Hundreds of people on Friday fled the Fallujah area as forces pressed simultaneous offensives on the Iraqi city and on another of the Islamic State group’s key bastions in Syria.
However, an estimated 50,000 civilians remained trapped in Fallujah, as well as twice that number along Syria’s border with Turkey as a result of an Islamic State sweep near Aleppo, Syria.
The US-led coalition claimed that it killed a key Islamic State commander for the Fallujah area, although it was not clear when.
Photo: AFP
“We’ve killed more than 70 enemy fighters, including Maher Al-Bilawi, who is the commander of ISIL forces in Fallujah,” coalition spokesman Steve Warren said, using a common acronym for the Islamic State.
Warren said the Islamic State commander was killed two days ago, while an Iraqi officer and a local official had reported his death last week.
Tens of thousands of Iraqi forces on Sunday and Monday last week launched an offensive to retake Fallujah, one of only two major Iraqi cities still controlled by the Islamic State group, the other being Mosul.
Militants holed up in Fallujah are believed to number about 1,000 and while the myriad forces involved in the operation have moved closer, none have yet entered the city proper.
Fallujah is one of the Islamic State group’s most important bastions. It was the first Iraqi city to fall out Baghdad’s control in January 2014 and was the scene a decade earlier of some of the worst fighting US forces had seen since the Vietnam War.
The city has been surrounded by pro-government forces for months and concern has been mounting among humanitarian groups that the population was being deliberately starved.

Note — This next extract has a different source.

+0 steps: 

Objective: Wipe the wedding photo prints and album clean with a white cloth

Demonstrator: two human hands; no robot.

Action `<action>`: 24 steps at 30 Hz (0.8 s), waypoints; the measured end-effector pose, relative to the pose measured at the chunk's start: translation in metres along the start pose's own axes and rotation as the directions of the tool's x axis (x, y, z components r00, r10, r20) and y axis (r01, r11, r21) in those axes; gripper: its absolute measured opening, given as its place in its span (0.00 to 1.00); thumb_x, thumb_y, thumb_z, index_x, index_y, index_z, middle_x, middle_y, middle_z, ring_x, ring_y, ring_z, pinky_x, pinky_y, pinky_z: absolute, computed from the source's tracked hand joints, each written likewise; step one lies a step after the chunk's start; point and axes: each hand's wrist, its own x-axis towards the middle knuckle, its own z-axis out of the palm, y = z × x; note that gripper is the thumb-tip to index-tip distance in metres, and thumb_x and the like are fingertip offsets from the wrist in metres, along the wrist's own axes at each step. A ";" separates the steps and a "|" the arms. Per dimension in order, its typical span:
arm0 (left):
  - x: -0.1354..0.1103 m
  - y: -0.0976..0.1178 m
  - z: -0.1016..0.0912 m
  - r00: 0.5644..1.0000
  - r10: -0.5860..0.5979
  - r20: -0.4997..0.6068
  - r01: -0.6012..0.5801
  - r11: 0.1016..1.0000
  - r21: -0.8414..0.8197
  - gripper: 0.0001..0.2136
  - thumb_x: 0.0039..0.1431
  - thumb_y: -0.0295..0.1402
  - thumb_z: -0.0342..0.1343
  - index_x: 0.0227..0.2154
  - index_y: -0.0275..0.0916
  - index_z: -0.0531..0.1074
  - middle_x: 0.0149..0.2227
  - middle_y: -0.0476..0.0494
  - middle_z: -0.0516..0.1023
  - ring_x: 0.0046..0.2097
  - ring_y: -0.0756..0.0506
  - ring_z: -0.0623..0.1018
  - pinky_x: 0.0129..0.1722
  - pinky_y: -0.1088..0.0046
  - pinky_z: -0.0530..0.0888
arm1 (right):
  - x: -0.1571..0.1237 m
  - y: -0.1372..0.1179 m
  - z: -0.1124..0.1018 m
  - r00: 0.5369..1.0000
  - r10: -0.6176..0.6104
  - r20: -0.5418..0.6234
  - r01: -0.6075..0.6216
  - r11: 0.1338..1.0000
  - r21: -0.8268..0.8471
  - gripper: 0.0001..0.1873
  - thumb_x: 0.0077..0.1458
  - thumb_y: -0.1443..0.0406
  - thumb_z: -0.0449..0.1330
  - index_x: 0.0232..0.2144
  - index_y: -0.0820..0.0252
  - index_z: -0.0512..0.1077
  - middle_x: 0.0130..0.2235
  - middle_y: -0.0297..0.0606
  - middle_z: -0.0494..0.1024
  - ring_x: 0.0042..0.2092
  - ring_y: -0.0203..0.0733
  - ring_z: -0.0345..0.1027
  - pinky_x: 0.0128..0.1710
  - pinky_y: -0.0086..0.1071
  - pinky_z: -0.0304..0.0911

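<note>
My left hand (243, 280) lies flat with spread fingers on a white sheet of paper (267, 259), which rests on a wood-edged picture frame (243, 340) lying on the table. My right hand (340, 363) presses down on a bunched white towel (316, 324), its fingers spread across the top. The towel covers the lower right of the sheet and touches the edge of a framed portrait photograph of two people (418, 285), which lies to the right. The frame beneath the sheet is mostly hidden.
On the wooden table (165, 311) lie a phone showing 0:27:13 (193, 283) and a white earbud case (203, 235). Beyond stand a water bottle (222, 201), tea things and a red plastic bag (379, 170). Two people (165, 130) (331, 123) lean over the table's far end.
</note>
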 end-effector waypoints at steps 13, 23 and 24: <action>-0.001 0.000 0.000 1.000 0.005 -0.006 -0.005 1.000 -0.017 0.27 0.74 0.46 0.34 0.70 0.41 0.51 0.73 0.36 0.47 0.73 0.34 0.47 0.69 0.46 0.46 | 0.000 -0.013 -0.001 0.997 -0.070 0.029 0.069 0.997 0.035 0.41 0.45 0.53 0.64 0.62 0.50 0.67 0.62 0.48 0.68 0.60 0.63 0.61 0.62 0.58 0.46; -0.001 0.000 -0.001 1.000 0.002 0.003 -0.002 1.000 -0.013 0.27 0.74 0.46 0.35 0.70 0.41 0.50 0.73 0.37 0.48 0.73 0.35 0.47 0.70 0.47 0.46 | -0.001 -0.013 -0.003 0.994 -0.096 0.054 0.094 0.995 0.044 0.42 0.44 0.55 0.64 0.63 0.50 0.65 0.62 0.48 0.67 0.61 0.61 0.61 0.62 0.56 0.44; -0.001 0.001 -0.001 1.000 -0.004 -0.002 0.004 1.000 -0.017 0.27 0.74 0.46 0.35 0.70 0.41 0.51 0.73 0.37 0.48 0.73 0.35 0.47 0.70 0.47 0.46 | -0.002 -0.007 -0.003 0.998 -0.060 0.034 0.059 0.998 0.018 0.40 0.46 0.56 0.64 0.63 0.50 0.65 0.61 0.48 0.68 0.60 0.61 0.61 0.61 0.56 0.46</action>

“The situation inside Fallujah is getting critical by the day,” Norwegian Refugee Council Iraq director Nasr Muflahi said.
Despite plans before the operation for safe corridors out of the city, few civilians have fled the Fallujah battle in recent days.
The biggest group slipped out on Friday.
“Our forces evacuated 460 people ... most of them women and children,” police Lieutenant-General Raed Shakir Jawdat said.
The Islamic State group “gave us food that only animals would eat,” said Umm Omar, who was accompanied by more than 10 members of her family.
Across the border, the militant group’s de facto Syrian capital Raqa was also coming under increasing pressure.
A Kurdish-Arab alliance has launched an operation to retake the city, where an estimated 300,000 people still living there are becoming increasingly desperate to flee.
According to anti-Islamic State activist group Raqa is Being Slaughtered Silently, residents were paying smugglers US$400 each to try to escape.
“There is nearly no one walking in the streets,” advocate Hamoud al-Musa said.
“People are afraid of a brutal onslaught from the warplanes, whether coalition, Russian, or even regime,” he told reporters.
The Islamic State group had set up a few new checkpoints in Raqa and was “amassing its forces on the front lines” further north, he said.